### ACTION ITEM
Within the material below, filter for lines that hold the word "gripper".

### INFORMATION SHOWN
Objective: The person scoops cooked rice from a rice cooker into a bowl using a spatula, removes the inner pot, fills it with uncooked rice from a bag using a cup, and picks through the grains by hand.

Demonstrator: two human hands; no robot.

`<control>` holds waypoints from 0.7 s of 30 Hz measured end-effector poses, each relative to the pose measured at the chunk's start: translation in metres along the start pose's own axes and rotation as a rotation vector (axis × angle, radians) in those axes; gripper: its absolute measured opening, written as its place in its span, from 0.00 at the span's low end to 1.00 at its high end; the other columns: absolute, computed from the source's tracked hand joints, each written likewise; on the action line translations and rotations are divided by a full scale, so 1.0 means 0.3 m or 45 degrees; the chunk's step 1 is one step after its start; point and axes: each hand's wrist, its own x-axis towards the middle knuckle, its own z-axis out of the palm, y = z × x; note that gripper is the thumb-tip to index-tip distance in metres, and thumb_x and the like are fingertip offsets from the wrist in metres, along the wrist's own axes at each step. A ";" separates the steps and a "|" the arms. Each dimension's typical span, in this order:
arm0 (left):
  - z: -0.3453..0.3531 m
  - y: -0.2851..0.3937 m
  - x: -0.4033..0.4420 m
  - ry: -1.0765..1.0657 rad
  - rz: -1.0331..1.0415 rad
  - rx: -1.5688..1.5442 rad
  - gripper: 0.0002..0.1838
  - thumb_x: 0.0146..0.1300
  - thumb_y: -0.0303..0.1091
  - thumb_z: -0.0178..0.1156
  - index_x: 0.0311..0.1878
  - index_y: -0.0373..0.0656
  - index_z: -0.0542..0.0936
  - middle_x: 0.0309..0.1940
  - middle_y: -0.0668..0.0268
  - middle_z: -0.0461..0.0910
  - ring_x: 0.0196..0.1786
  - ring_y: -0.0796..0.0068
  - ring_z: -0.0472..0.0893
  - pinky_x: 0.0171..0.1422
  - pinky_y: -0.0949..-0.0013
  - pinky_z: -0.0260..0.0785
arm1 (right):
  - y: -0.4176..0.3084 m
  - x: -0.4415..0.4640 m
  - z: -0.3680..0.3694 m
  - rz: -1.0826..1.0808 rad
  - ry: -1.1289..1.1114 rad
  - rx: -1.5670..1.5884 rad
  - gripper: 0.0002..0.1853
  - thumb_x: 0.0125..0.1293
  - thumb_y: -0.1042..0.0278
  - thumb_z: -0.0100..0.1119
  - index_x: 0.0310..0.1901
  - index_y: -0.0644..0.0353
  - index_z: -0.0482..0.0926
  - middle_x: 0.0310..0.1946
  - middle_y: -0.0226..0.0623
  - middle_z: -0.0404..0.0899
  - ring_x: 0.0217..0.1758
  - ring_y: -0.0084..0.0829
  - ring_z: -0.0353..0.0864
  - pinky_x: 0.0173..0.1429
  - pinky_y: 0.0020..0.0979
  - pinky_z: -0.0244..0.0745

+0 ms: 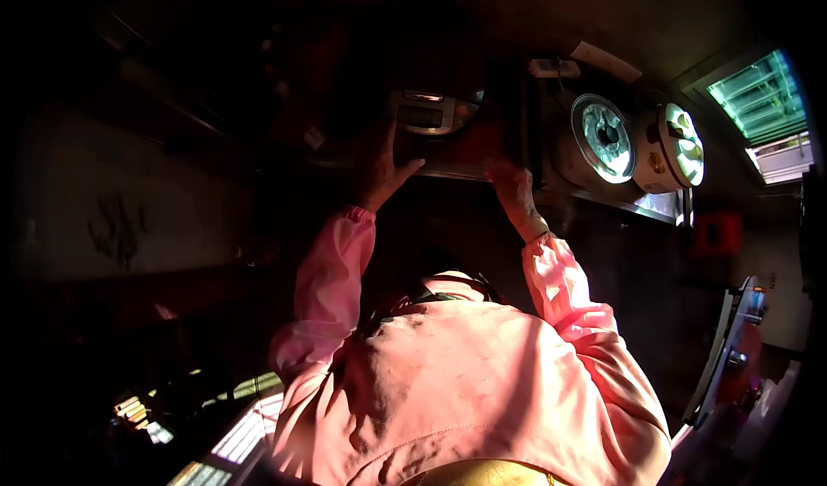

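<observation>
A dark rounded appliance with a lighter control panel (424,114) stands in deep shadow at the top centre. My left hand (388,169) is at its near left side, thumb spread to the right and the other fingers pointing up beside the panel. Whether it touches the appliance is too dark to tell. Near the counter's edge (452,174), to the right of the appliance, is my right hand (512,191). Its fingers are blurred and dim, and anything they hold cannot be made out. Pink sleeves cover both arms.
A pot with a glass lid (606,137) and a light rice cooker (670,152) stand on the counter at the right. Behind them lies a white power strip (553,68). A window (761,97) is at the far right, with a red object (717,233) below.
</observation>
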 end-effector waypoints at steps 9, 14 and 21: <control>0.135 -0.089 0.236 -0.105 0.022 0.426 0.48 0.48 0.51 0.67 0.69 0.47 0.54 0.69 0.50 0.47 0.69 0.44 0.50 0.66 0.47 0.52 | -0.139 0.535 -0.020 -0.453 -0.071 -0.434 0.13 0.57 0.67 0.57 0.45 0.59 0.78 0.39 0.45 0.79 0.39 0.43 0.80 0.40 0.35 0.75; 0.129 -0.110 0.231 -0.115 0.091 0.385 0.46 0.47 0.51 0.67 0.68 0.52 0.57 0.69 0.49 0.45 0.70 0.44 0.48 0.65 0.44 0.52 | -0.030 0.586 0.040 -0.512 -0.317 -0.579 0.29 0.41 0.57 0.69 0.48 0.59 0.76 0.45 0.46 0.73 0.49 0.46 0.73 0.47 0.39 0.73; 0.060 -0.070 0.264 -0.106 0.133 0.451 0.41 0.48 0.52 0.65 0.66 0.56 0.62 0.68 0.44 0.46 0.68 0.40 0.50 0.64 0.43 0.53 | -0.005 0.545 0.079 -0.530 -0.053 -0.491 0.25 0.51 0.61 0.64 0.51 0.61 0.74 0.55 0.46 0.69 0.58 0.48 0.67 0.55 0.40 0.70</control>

### OUTPUT FOR THIS EXERCISE
`<control>` holds waypoints from 0.7 s of 30 Hz measured end-effector poses, each relative to the pose measured at the chunk's start: translation in metres along the start pose's own axes and rotation as a rotation vector (axis × angle, radians) in those axes; gripper: its absolute measured opening, written as its place in its span, from 0.00 at the span's low end to 1.00 at its high end; the other columns: absolute, computed from the source's tracked hand joints, each written likewise; on the action line translations and rotations are divided by a full scale, so 1.0 means 0.3 m or 45 degrees; the chunk's step 1 is one step after its start; point and axes: each hand's wrist, its own x-axis towards the middle knuckle, its own z-axis out of the palm, y = z × x; note that gripper is the thumb-tip to index-tip distance in metres, and thumb_x and the like are fingertip offsets from the wrist in metres, along the wrist's own axes at each step. A ";" separates the steps and a "|" the arms. Each dimension's typical span, in this order:
  - gripper: 0.0002..0.1838
  - gripper: 0.0002..0.1853

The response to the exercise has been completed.